Sexisme et harcèlement

Lutte, Musique

 

J’écris un petit article en urgence sur cette chanson du Soldat Rose 2 que je trouve absolument dangereuse.

Le Soldat Rose est une comédie musicale pour enfant plutôt connue en France, et comme tout ce qui fonctionne bien, elle a eu droit à un deuxième opus. Je me souviens du premier, il était plein de poésie, je l’aimais bien. Mais là, je tombe des nues.

Dans cette chanson d’Elodie Frégé est évoqué « le genre féminin » comme la plus belle histoire du genre humain. Alors j’imagine que le but au départ c’était de faire un truc genre « ode à ces filles délicates et jolies », le problème c’est que c’est un fail total. En tout cas, si le but était de flatter le genre féminin dans une idée d’empowerment, c’est un gros échec. A l’inverse, si le but était d’être sexiste et de renforcer la culture du viol, on est en plein dedans.

Sexiste ? Sexiste. Parce que clairement quand on insinue que LES filles dans leur généralité se font belles au cas où on les aborderait, que LES filles dans leur généralité se parfument au cas où les aborderait, ça revient à dire que les filles dans leur généralité se mettent à la disposition des garçons, que c’est un acte qu’elles font naturellement. Or c’est faux. Si cela arrive parfois, c’est parce que notre éducation nous a conditionnée à le faire, et malgré ce conditionnement, nous continuons à décider de vivre pour nous, et certainement pas pour eux.

Cette image de la fille qui se fait belle au cas où on l’aborderait, elle est terrible. Pour les filles qui n’auront pas l’impression de s’habiller et se maquiller *comme elle le souhaite et si elle le souhaite* pour elles mais pour les garçons, pour les filles qui ne veulent plus être harcelées dans la rue mais qui auront l’impression que cet harcèlement provient du fait qu’elles se sont apprêtées, pour les garçons qui jugeront qu’une fille apprêtée veut nécessairement qu’on l’aborde et ne se priveront pas de le faire.

Pourtant, on est à un tournant clef sur cette problématique de harcèlement de rue. Enfin, on commence à en parler et à réaliser le problème, enfin des politiques se posent des questions sur ce sujet (parfois, mais si, souvenez-vous, c’est arrivé je vous dis). Alors imaginez ma peine quand je lis :

« Les filles n’aiment pas qu’on les dérange
casque sur les oreilles partout
les filles n’aiment pas qu’on les dérange
mais coupent la musique au cas où. »

Non effectivement, les filles n’aiment pas qu’on les dérange.
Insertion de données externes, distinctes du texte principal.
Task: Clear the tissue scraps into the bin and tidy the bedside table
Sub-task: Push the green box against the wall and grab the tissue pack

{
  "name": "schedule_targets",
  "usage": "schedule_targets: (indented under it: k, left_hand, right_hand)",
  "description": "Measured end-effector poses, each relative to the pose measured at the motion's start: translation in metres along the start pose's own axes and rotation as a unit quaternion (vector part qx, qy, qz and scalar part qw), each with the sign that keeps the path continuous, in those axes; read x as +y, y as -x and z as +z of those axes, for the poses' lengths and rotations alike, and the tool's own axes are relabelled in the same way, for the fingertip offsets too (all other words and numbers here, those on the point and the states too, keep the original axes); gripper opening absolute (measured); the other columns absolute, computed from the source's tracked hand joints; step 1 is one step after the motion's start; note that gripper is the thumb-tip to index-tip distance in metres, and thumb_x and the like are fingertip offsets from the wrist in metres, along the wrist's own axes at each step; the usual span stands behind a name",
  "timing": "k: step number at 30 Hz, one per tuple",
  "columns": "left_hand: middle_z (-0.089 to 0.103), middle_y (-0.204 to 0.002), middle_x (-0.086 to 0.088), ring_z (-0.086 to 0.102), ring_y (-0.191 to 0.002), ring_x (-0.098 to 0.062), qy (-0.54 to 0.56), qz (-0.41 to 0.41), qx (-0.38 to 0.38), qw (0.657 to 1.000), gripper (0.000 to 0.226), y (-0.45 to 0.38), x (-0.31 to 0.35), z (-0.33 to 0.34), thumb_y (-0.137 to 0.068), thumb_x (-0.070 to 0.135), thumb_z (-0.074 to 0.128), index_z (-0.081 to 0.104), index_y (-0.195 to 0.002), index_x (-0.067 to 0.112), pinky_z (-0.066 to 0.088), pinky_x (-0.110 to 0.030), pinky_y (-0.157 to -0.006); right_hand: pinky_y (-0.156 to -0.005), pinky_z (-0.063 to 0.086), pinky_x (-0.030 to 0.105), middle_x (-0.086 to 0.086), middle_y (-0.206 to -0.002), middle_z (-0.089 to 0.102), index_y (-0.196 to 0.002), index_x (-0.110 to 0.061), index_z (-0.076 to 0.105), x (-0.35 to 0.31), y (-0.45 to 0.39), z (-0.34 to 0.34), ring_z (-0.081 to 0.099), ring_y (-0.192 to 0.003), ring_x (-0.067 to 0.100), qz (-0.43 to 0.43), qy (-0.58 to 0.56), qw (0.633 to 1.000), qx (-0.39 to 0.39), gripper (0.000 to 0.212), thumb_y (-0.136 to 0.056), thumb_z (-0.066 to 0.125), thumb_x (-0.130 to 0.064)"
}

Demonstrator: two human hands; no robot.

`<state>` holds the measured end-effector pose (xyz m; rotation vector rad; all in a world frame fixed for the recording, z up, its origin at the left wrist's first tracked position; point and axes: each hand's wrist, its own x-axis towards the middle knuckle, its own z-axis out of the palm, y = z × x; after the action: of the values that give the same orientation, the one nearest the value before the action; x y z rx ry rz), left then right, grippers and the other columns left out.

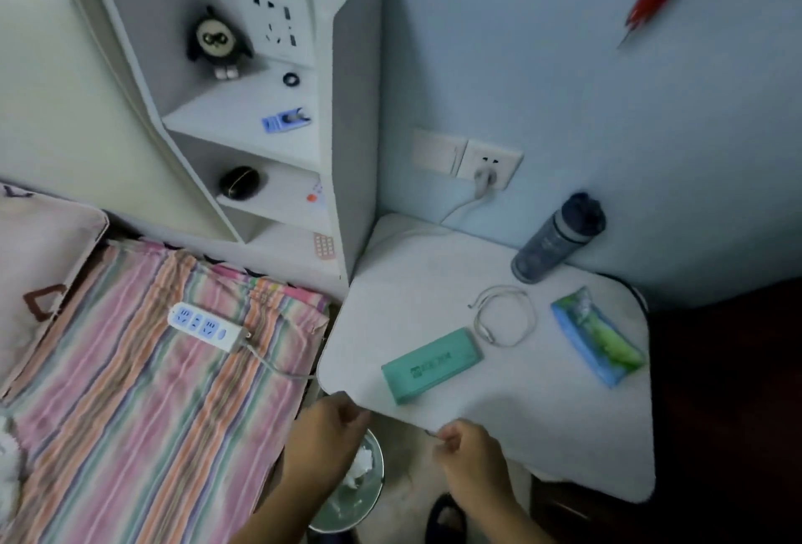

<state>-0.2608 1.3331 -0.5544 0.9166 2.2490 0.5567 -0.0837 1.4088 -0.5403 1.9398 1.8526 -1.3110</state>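
Fingers of our left hand [324, 422] were curled loosely with the tips pinched together above the bin [376, 487], and whether they held anything we could not tell. Our right hand [466, 448] was closed too, pinching something small at the front edge of the bedside table [416, 283]. White tissue scraps [361, 463] lay inside the bin, below the table's near corner. On the tabletop sat a green box [432, 365], a coiled white cable [503, 315], a tissue pack [596, 337] and a dark bottle [557, 237].
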Motion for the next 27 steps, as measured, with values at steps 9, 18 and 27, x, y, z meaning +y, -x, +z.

Mais ce n’est pas un stratagème. Elles ne couperont pas la musique « au cas où ». C’est devenu une technique connue pour éviter le harcèlement de rue que de se mettre un casque sur les oreilles en priant pour que ça marche. Et si l’on se retrouve à couper la musique, ça n’est pas au cas où, c’est que la technique n’a pas marché et qu’un mec est en train de lourdement nous harceler.

Ou encore :

« Les filles n’aiment pas qu’on les regarde
elles baissent les yeux
mais c’est un jeu
les filles n’aiment pas qu’on les regarde
elles baissent les yeux
mais c’est un jeu
mais c’est un jeu »

Elles baissent les yeux, oui. Pour éviter le harcèlement les filles baissent les yeux. Et non ça n’est pas un jeu. Nous ne baissons pas les yeux pour mieux les séduire, nous baissons les yeux par crainte. Je baisse les yeux, par crainte de me faire harceler ou agresser, et je me sens humiliée de devoir baisser les yeux.

Humiliée, c’est le mot. Humiliée de ne pas pouvoir bénéficier de l’espace public. Humiliée d’avoir peur dans la rue. C’est pourquoi je vous propose aujourd’hui une action Twitter, autour du hashtag #Cenestpasunjeu. Vous avez été beaucoup à me lire dernièrement, et j’aimerais vraiment qu’on entreprenne une action ensemble pour que ce genre de discours soit dénoncé, d’autant plus quand ils sont tenus auprès d’un jeune public.